19x8 front, 19x9 rear is the biggest you would ever want to go, from the research I have been doing. Just make sure they weigh the same or *less* than your current rims. Otherwise your just hurting yourself.


----------



## JMM (Feb 16, 2005)

tommycheng1728 said:


> what size rims would be the biggest you guys will go? I was thinking 19's


Just wondering...how did those 4 "round things" the tires are on become know as rims? Actually the rim is the outer portion of the WHEEL!


----------



## Guest (Dec 8, 2005)

ok mr. technicality.


----------



## sccaGTO (Mar 6, 2005)

big_mike said:


> 19x8 front, 19x9 rear is the biggest you would ever want to go, from the research I have been doing. Just make sure they weigh the same or *less* than your current rims. Otherwise your just hurting yourself.


 :agree I know a bunch of guys are running the ROH Drift R wheels in 18" or 19". I had some in 18" on mine for a while.


----------



## djray77 (Nov 22, 2005)

big_mike said:


> 19x8 front, 19x9 rear is the biggest you would ever want to go, from the research I have been doing. Just make sure they weigh the same or *less* than your current rims.
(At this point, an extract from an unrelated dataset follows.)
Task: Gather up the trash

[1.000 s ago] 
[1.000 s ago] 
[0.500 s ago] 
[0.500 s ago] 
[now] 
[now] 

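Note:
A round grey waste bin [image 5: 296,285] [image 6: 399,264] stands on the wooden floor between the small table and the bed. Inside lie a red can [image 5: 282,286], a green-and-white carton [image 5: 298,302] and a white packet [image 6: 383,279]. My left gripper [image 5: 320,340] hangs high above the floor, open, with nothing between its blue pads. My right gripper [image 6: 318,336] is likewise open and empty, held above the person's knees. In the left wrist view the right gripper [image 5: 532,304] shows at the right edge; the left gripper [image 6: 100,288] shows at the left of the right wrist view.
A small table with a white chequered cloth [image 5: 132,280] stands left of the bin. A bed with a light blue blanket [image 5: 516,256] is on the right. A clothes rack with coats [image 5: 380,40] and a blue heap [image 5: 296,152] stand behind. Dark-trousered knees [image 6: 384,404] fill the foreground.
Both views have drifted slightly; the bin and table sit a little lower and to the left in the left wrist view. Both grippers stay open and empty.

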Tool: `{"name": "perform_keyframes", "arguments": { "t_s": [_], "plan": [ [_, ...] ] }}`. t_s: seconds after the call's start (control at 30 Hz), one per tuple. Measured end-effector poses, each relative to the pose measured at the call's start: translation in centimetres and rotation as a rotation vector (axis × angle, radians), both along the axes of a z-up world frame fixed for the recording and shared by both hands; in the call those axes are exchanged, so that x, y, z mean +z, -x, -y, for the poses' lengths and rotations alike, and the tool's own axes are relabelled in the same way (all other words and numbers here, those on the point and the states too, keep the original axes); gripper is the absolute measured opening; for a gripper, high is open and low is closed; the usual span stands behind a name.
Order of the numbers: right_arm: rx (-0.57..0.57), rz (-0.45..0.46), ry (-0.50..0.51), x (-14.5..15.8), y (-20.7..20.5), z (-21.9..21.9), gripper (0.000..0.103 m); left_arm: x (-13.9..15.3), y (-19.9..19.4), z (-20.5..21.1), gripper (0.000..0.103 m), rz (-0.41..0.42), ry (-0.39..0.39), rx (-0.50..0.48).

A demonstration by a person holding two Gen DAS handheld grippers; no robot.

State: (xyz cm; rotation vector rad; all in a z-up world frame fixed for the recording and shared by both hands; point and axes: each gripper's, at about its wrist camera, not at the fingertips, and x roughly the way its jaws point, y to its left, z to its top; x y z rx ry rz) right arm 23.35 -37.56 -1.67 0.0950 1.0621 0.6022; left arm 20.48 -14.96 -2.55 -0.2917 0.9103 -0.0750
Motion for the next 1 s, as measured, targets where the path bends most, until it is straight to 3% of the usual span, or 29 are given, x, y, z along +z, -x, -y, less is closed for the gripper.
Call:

Otherwise your just hurting yourself.


Does anyone know what the 17" stock wheels weigh?? and how am I gonna find out how much the new ones I pick weigh??


----------



## GTODEALER (Jan 7, 2005)

These are my wheels for Fatbitch, got them on Christmas display 'till summer when I stick them on the car.


----------



## Guest (Dec 8, 2005)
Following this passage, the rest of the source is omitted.